Records for this exercise »
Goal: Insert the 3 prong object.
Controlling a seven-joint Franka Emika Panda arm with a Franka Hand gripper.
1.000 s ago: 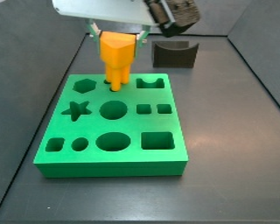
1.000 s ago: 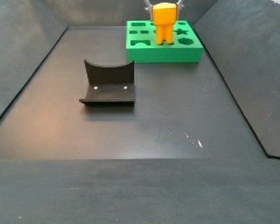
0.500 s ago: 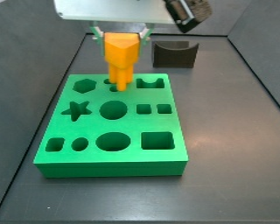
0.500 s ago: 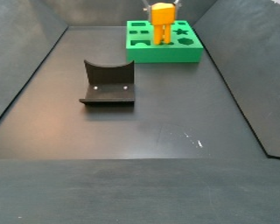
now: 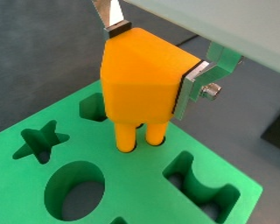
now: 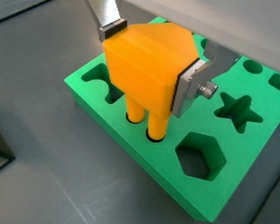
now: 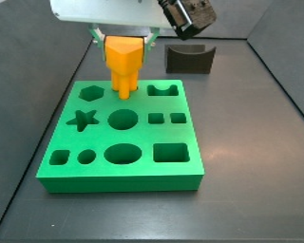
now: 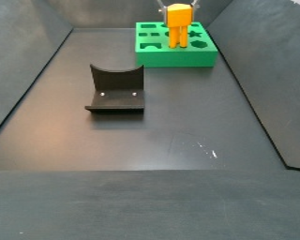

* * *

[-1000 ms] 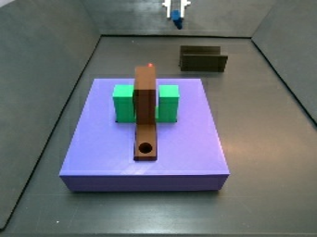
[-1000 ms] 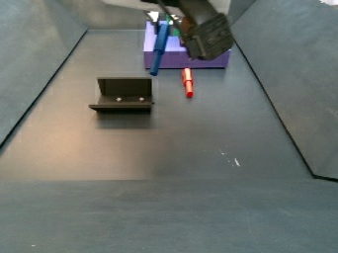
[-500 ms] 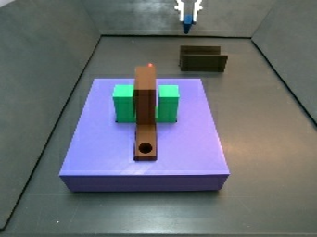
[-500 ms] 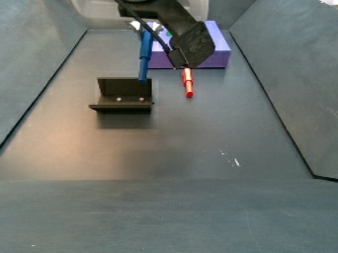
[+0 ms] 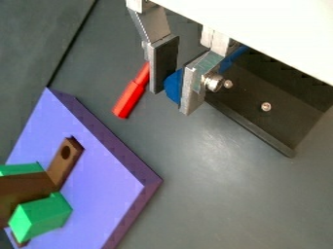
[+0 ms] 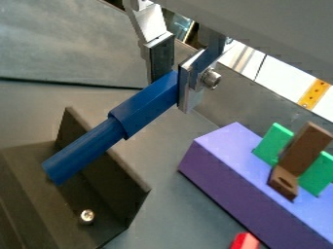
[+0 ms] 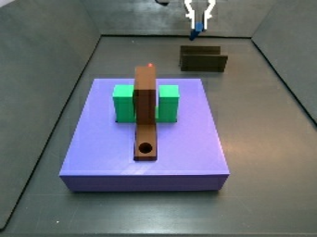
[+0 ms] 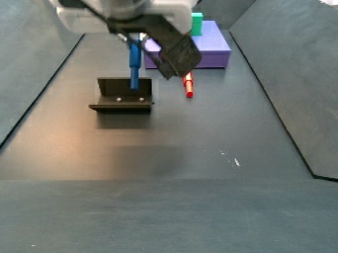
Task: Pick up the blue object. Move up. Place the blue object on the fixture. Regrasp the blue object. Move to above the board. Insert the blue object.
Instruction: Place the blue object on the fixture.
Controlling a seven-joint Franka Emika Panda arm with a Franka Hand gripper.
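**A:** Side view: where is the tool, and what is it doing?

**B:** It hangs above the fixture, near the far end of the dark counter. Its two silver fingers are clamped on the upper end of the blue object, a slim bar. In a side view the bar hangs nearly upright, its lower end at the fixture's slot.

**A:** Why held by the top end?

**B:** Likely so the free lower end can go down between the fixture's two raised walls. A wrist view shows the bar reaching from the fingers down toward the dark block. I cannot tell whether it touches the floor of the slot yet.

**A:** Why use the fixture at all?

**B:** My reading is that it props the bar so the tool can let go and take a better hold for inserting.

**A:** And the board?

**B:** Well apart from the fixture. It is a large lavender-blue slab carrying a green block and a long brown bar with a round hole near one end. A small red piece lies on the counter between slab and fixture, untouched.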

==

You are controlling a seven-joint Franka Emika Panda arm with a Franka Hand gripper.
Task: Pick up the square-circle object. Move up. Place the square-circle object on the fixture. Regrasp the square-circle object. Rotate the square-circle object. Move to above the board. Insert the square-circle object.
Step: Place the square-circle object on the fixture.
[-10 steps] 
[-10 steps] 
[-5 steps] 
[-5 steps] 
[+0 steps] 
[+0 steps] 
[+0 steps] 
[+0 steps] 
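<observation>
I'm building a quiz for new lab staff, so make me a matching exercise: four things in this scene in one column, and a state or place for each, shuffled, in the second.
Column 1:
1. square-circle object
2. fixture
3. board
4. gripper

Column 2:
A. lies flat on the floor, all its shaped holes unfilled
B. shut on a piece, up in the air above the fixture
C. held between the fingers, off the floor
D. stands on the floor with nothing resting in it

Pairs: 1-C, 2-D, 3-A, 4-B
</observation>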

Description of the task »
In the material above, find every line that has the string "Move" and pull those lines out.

Answer box »
Task: Pick up the blue object. Move up. Place the blue object on the fixture. Regrasp the blue object. Move to above the board. Insert the blue object.
Task: Pick up the square-circle object. Move up. Place the square-circle object on the fixture. Regrasp the square-circle object. Rotate the square-circle object. Move to above the board. Insert the square-circle object.

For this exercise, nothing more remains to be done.